Dean fumbled with his own jeans for a second, then Castiel felt Dean push inside with one quick, hard movement. He swore once and then Dean's lips were back on his, swallowing up the moans as Dean moved inside him, rough, fast strokes. Dean slid his shirt up and reached one hand around his back. "Arch up," Dean whispered and Castiel followed the direction, breathing deep as Dean unhooked Claire's bra with one well-practiced motion. Castiel felt calloused fingers trace the curve of his breast, drawing circles around the hard nipple and this was new, the way that touch sent a shock through his spine. This body was sensitive in different places than his past one and Dean was finding every one of them. Dean shifted and Castiel felt his mouth close on his right breast, teeth nipping and teasing, his tongue so hot against his chilled skin Castiel almost sobbed from the contrast. Dean thrust into him once more and Castiel came apart, muffing the sudden cry against Dean's shoulder. Dean collapsed on top of him a few seconds later and Castiel barely felt it, still shaking from the force of his own orgasm. "Cas," Dean murmured, the word soft and reverent against Castiel's lips. It was the only kind of prayer that meant anything anymore.

Castiel wished he had enough Grace to make this moment last. They'd always been good at this. "I don't know what I'm supposed to do now," Dean whispered.

Castiel shrugged. "Getting out of the rain would probably be a good idea."

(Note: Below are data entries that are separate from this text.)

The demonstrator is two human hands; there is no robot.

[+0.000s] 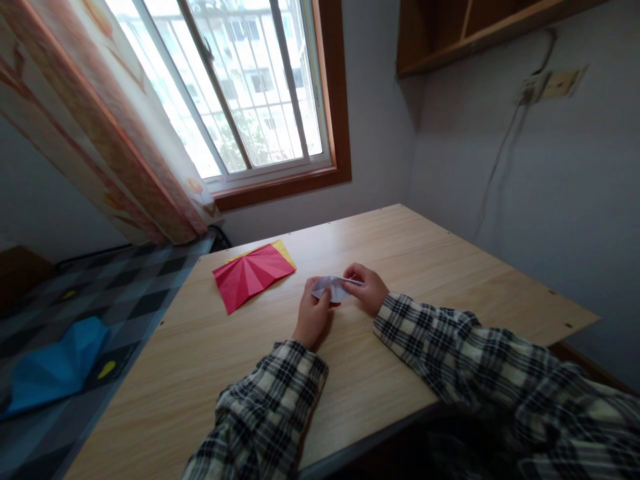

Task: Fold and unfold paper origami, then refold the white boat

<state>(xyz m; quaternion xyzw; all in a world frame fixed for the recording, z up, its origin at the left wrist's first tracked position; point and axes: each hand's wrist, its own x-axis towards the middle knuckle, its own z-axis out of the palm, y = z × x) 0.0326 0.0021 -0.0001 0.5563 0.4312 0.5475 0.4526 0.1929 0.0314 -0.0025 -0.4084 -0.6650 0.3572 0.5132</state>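
Note:
Between my two hands is a small piece of folded paper (330,287), whitish on its upper face with a bit of red showing at its lower edge. My left hand (314,310) grips its left side, thumb on top. The fingers of my right hand (367,287) pinch its right end. Both hands are just above the middle of the wooden table (425,267). To their left lies a red sheet of paper (254,275) with fan-like creases, partly covering a yellow sheet (285,251).
A blue creased paper (57,367) lies on a checked cloth (145,283) at the left. Beyond the table are a window (260,87), a curtain (125,133) and a wall. A wooden shelf (435,50) hangs at upper right, with a cable (497,160) running down the wall.

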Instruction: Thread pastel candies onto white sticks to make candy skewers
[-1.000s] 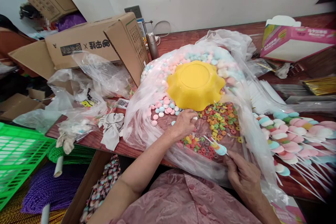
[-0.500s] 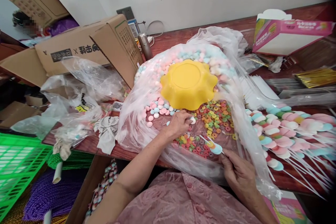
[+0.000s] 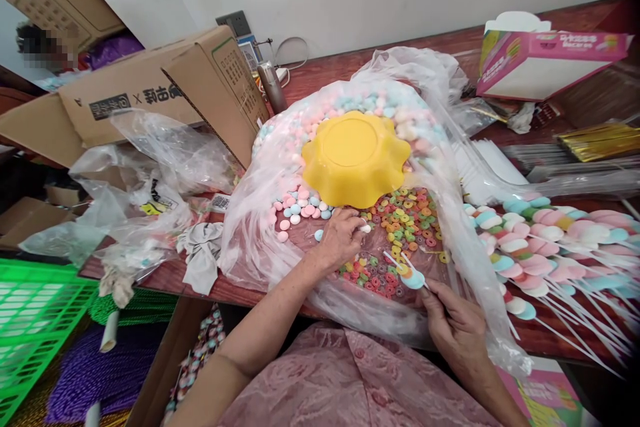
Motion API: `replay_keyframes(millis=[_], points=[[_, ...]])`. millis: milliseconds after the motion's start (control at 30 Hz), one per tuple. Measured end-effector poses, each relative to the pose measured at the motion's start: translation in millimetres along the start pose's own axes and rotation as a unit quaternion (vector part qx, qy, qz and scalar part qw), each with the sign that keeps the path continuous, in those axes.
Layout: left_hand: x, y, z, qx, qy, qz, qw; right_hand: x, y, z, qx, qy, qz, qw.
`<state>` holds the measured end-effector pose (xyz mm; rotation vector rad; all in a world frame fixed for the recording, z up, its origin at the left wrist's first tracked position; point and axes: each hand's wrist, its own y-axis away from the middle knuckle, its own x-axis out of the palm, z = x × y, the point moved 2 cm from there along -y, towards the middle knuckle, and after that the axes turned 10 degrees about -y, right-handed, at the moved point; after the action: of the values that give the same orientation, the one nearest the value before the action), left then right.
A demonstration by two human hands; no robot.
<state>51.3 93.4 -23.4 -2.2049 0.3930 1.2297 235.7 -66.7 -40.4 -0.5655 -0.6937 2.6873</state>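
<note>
My left hand point(image 3: 341, 237) pinches a small white candy over the clear plastic sheet point(image 3: 260, 213), between the loose pastel disc candies point(image 3: 299, 207) and the coloured ring candies point(image 3: 405, 217). My right hand point(image 3: 453, 328) grips a thin white stick point(image 3: 400, 263) carrying a blue disc candy point(image 3: 414, 279) and a ring, its tip over the rings. An upturned yellow scalloped bowl point(image 3: 354, 157) rests on the heap of pastel candies behind.
Several finished candy skewers point(image 3: 545, 247) lie at the right. A cardboard box point(image 3: 165, 90) and crumpled plastic bags point(image 3: 150, 173) sit left, a pink box point(image 3: 550, 60) at the back right, a green crate point(image 3: 35, 313) at lower left. Another person is partly seen far left.
My left hand has shifted slightly towards me with the white candy. My right hand and its stick stay almost in place. The view has drifted a little.
</note>
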Motion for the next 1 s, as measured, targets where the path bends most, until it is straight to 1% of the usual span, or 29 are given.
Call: replay_keyframes(millis=[100,233,333,400,533,633,700,800,867,933,1000], points=[[0.3,-3.3,1.8,-0.006,0.041,0.009,0.999,0.2,-2.4,3.4,0.017,-0.01,0.004,1.0],[-2.6,-1.6,-1.1,-0.026,0.077,0.011,0.997,-0.8,-3.5,4.3,0.01,-0.018,-0.004,1.0],[-2.2,2.4,-1.7,-0.056,0.088,0.014,0.994,-1.0,-1.8,1.4,0.008,-0.013,-0.001,1.0],[-0.6,4.4,-1.6,-0.063,0.082,0.028,0.994,-0.5,-0.3,-1.2,0.011,0.004,-0.001,1.0],[0.0,6.6,-3.7,-0.054,0.039,0.06,0.996,3.1,-0.6,-3.4,-0.002,0.068,-0.01,0.998],[-3.6,8.6,-10.6,-0.02,0.01,0.07,0.997,6.4,-3.4,-2.7,-0.024,0.102,-0.006,0.994],[-5.7,10.6,-16.2,0.008,-0.004,0.083,0.997,7.6,-5.0,-2.8,-0.024,0.112,-0.001,0.993],[-5.2,12.9,-21.2,0.026,-0.018,0.097,0.995,7.3,-5.4,-3.9,-0.007,0.114,-0.005,0.993],[-2.9,13.1,-22.1,0.028,-0.014,0.098,0.995,6.8,-5.1,-4.7,0.01,0.108,-0.004,0.994],[-1.2,12.3,-22.5,0.025,0.007,0.087,0.996,6.0,-4.8,-4.6,0.018,0.097,-0.003,0.995],[-2.2,11.4,-23.1,0.001,0.061,0.065,0.996,4.8,-4.8,-3.0,0.009,0.087,-0.01,0.996]])
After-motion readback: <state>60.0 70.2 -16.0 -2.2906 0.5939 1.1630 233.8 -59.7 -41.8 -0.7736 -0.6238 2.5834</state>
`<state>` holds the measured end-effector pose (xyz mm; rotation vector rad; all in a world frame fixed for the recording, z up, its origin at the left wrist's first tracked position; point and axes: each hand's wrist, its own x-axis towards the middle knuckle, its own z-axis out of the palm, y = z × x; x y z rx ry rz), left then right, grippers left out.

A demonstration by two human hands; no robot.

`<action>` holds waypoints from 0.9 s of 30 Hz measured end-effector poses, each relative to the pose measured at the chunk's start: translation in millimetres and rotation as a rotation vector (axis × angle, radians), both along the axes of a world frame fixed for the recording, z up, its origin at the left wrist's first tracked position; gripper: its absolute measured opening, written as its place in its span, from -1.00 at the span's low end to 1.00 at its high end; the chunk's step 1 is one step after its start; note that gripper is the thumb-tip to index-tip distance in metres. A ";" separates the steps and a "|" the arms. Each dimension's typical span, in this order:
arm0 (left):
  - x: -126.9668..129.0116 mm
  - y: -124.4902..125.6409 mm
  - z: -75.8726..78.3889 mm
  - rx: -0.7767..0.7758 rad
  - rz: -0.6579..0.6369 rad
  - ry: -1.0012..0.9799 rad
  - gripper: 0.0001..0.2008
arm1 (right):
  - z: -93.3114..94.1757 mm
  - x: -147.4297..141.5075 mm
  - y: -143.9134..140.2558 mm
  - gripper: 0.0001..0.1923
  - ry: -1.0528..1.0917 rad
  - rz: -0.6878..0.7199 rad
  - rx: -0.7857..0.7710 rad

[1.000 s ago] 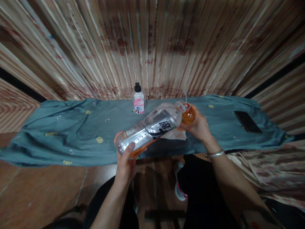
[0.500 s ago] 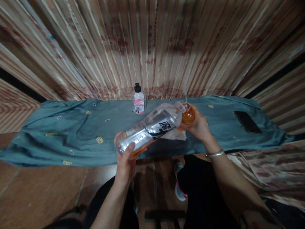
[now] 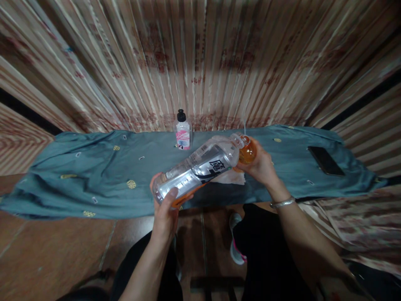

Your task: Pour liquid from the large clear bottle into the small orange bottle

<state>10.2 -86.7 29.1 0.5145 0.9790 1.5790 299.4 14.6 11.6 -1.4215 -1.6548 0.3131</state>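
1. The left hand (image 3: 165, 211) grips the base end of a large clear plastic bottle (image 3: 197, 169); the thumb lies across the bottle wall and the fingers wrap underneath.
2. The bottle is tilted, base low at the left and neck high at the right. It hangs above the near edge of the blue-green cloth (image 3: 94, 175).
3. The bottle label is dark and carries one large white Chinese character; the smaller print is too fine to read.
4. The right hand (image 3: 261, 167) is clenched around a small round container of orange liquid (image 3: 247, 152). The bottle neck meets the top of this container.
5. A metal bangle (image 3: 282, 203) sits on the right wrist.
6. A white crumpled piece (image 3: 230, 177) lies on the cloth beneath the bottle.
7. A small bottle with a black cap (image 3: 182, 131) and a pink-and-white label stands upright at the far edge of the cloth, near the striped curtain (image 3: 200, 62). Its print is unreadable.
8. A dark phone (image 3: 324, 160) lies flat toward the right end of the cloth, well apart from both hands.
9. The left half of the cloth holds open room. Its near edge hangs over brown floor tiles (image 3: 56, 255).
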 end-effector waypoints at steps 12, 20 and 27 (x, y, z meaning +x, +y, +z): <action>0.5 1.8 -2.2 -0.001 0.006 -0.008 -0.31 | -2.6 1.7 0.9 -0.03 0.018 0.027 -0.011; -0.2 2.4 -4.8 0.006 0.006 -0.011 -0.30 | -0.9 0.9 0.8 -0.05 0.010 0.006 -0.008; -0.4 3.2 -4.8 0.013 -0.002 -0.009 -0.33 | -1.3 1.4 1.3 -0.05 0.007 0.014 0.007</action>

Dean sucked on his neck hard enough that he knew he'd have one hell of a bruise in a few hours. "Fucking smart ass. Thought we'd talked about that."

Castiel bit at his lower lip, reluctant to let him get up. He wasn't stupid, nothing had changed. They would get up and the world would still be wrecked, Dean still drowning without Sam and Castiel going down with him.

But maybe they could swim for a little while longer. Maybe that was the best either of them could hope for. Dean pushed himself up to his knees. "You coming, Cas?"

Castiel closed his eyes, remembering the last time Dean had asked him that. It wasn't as if Dean didn't already know the answer. "Of course."